- Church: Orthodox Church in Japan
- See: Tokyo
- Installed: 14 May 2000
- Term ended: 10 August 2023
- Predecessor: Theodosius (Nagashima)
- Successor: Seraphim (Tsujie)

Orders
- Ordination: 1972
- Consecration: 14 November 1999

Personal details
- Born: Jude Nushiro 5 September 1938 Toyohashi, Aichi, Japan
- Died: 10 August 2023 (aged 84) Tokyo, Tokyo prefecture, Japan
- Denomination: Eastern Orthodox
- Alma mater: Saint Vladimir's Orthodox Theological Seminary, Aichi University

= Daniel Nushiro =

Japanese clergyman (1938–2023)

Metropolitan Daniel (ダニエル大主教, Danieru dai shukyō) (5 September 1938–10 August 2023) was a Japanese clergyman and monk of the Japanese Orthodox Church. He had been the primate of the Japanese Orthodox Church since 2000, by virtue of the office of the Archbishop of Tokyo. He was thus the spiritual leader of approximately 30,000 Japanese Orthodox Christians. His full title was His Eminence Daniel, Archbishop of Tokyo and Metropolitan of All Japan.

==Early life==
Metropolitan Daniel was born on 5 September 1938 into a Japanese Orthodox family in Toyohashi, Aichi, and was baptized as Jude. After he graduated with a degree in French literature from Aichi University in 1962, he studied theology at Tokyo Orthodox Seminary until 1965. He went to Saint Vladimir's Orthodox Theological Seminary in Crestwood, New York. In 1968 he finished his study at Saint Vladimir and was ordained to the diaconate in the same year.

Upon his return to Japan, he served as a deacon at Tokyo Resurrection Cathedral from November 1970 till 1972. In 1972 he was ordained a priest and served in Toyohashi, until 1999.

==Appointment to the primacy==
In 1999 his predecessor, Metropolitan Theodosius (Nagashima) of Japan died, and the Japanese Orthodox Church decided to elect three bishops and Jude Nushiro was considered as a good candidate for bishopric, as his wife had predeceased him. On 20 August 1999, he received his monastic tonsure and became known as monk Daniel, and was consecrated a bishop on 14 November 1999.

The Japanese Orthodox Church had planned to enthrone Bishop Peter (Arihara) of Yokohama as successor to the late Metropolitan Theodosius, and appoint Daniel to the Bishopric of Kyoto, but the sudden death of Peter in this year changed their plan entirely. Daniel was then considered the successor of Theodore, and elevated to the rank of archbishop and metropolitan. On 14 May 2000, Daniel was enthroned to the Archbishop of Tokyo and Metropolitan of All Japan, consecrated by Patriarch Alexy II of Russia who visited Japan for his enthronement and other bishops.

==Spiritual leadership==
Daniel was a prolific writer and preacher with humor and plain wording. He issued tracts both focusing on daily reading and theological issues. The latter type of his writing is published as brochures for the education of the faithful. In his leadership a male monastery was founded in Tokyo in 2005, near to the Resurrection Cathedral.

Daniel gained some popularity in the Russian internet in January 2009, before the election of the Patriarch of Moscow and All Russia. A group of laity started a website, where all users could vote for the future Patriarch. As a result, Daniel, "only bishop not directly related to the former USSR", took the first place ahead of Kirill.

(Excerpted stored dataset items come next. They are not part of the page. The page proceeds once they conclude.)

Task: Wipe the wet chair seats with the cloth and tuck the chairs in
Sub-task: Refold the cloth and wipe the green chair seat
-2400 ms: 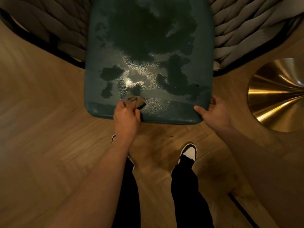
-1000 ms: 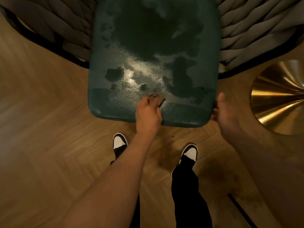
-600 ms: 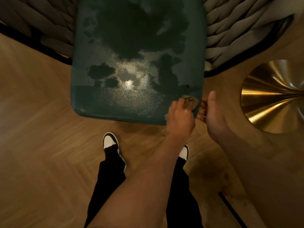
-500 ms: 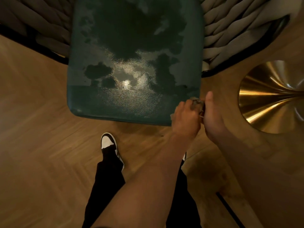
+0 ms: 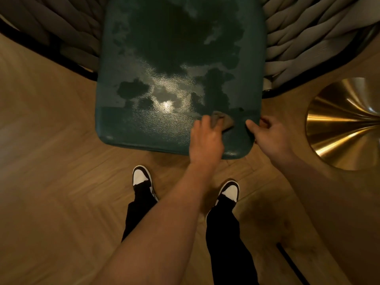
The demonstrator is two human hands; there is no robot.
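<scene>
A dark green chair seat [image 5: 156, 128] fills the top middle, glossy with water and marked by dark blotches. My left hand [image 5: 205, 140] holds a small grey-brown cloth [image 5: 223, 120] bunched under its fingers on the seat's front right part. My right hand [image 5: 267, 134] grips the seat's front right corner, thumb on top and fingers curled round the side edge.
The chair's woven grey backrest [image 5: 308, 36] curves round both sides of the seat. A shiny gold conical table base [image 5: 345, 124] stands on the wooden floor [image 5: 51, 182] at the right. My two black-and-white shoes [image 5: 141, 179] are just in front of the seat.
My left hand slid the cloth from the front middle of the seat to its right corner, then back a little left. My right hand stayed at the right corner.
</scene>
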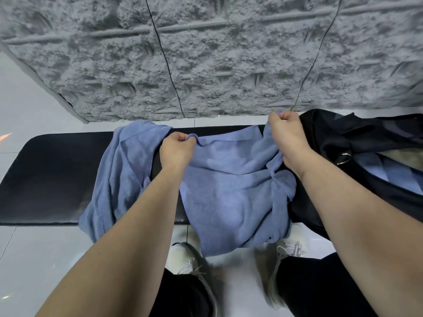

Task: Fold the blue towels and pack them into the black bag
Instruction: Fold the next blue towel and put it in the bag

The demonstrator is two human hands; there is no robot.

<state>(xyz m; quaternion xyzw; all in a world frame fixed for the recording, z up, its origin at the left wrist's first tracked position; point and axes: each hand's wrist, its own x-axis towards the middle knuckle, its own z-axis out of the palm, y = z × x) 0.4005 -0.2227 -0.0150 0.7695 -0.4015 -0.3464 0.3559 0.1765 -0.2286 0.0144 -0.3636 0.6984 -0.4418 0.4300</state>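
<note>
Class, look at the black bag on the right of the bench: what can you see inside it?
Through the black bag's opening, folded blue towel shows, apparently already packed. The bag's dark fabric and the right arm cover the rest, so how many towels lie inside cannot be told.

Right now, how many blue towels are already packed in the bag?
I can't count them, but blue cloth already shows inside the black bag. The left hand and right hand are pinching the top edge of one towel. Another towel lies crumpled on the bench, still unfolded.
</note>
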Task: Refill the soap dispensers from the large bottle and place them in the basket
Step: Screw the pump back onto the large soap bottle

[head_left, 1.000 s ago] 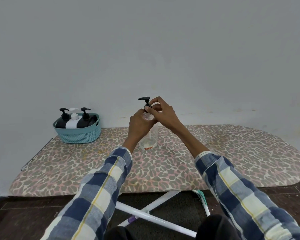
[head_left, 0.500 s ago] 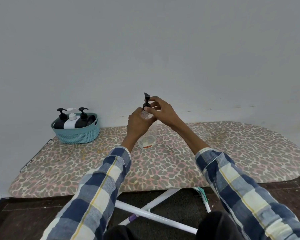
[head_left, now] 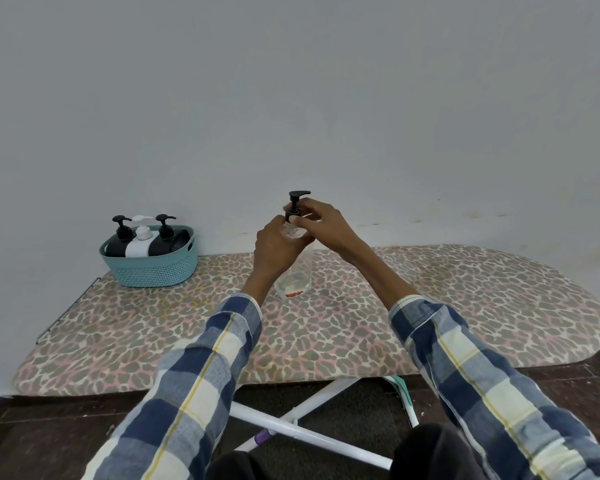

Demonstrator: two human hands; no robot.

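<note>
Presently a clear bottle (head_left: 297, 271) stands upright mid-board on the ironing board (head_left: 465, 306). Left hand (head_left: 274, 247) is wrapped around its upper body, fingers closed on it. Right hand (head_left: 321, 221) has its fingertips pinched on the collar of the black pump (head_left: 296, 204), which sits at the bottle's neck, nozzle pointing right. Basket (head_left: 153, 268), at the board's left rear against the wall, holds two black dispensers (head_left: 118, 237) and a white dispenser (head_left: 141, 240), all upright.

Blue-white plaid sleeves (head_left: 201, 375), thin yellow stripes; dark trousers (head_left: 430, 452).
</note>
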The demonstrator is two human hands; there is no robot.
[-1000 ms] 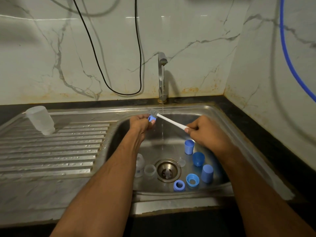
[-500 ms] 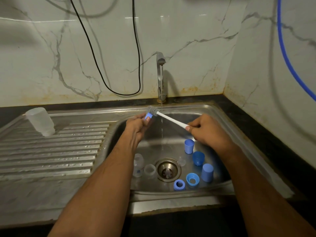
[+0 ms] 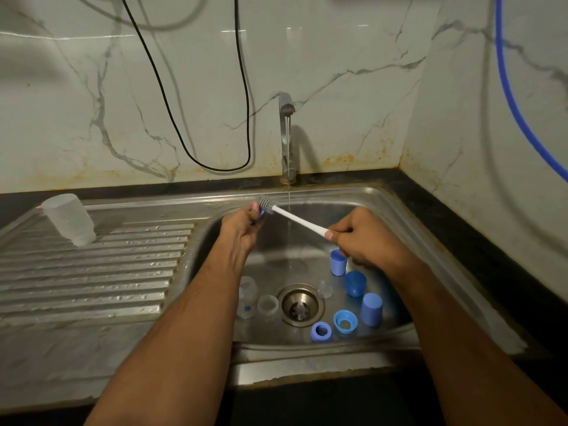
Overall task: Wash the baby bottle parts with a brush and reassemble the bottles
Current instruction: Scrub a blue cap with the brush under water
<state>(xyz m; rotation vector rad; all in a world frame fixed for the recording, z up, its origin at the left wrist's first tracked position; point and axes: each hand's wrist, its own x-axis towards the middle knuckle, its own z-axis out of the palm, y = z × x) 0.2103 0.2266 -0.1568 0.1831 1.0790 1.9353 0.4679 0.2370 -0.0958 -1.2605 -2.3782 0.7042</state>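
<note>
Brush point(image 3: 295, 219) head now sits higher against the small blue part point(image 3: 261, 214) than a second ago. Right hand point(image 3: 365, 241) grasps the handle; left hand point(image 3: 242, 224) pinches the part beside the tap stream point(image 3: 289, 210). Scrubbing continues; remaining parts wait in the sink point(image 3: 399, 216).

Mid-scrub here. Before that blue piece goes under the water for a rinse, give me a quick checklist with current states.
1. Tap running: ok, a thin stream falls into the sink.
2. Left hand holds the small blue part: ok, pinched at the fingertips.
3. Right hand grips the brush handle: ok.
4. Brush head against the part: ok.
5. Part under the stream: not ok, it sits left of it.
6. Part clean: cannot tell, mostly hidden.
</note>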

The administration of the website zapatriarha.ru then zeroed votes for Daniel and excluded him from a list of candidates, explaining his high ratings as the result of a "hacker attack". Such actions caused Internet voters to accuse the website creators of promoting Kirill.

==Death==
Daniel died on 10 August 2023, at the age of 84 at Kyoundo Hospital after respiratory failure due to interstitial lung disease. He was buried at the Yokohama Foreign General Cemetery on the afternoon of 17 August 2023.

On the same day, 10 August 2023, Archbishop Seraphim, Archbishop of the Orthodox Church of Japan in Sendai and Vice-Bishop of Tokyo was appointed Acting Primate.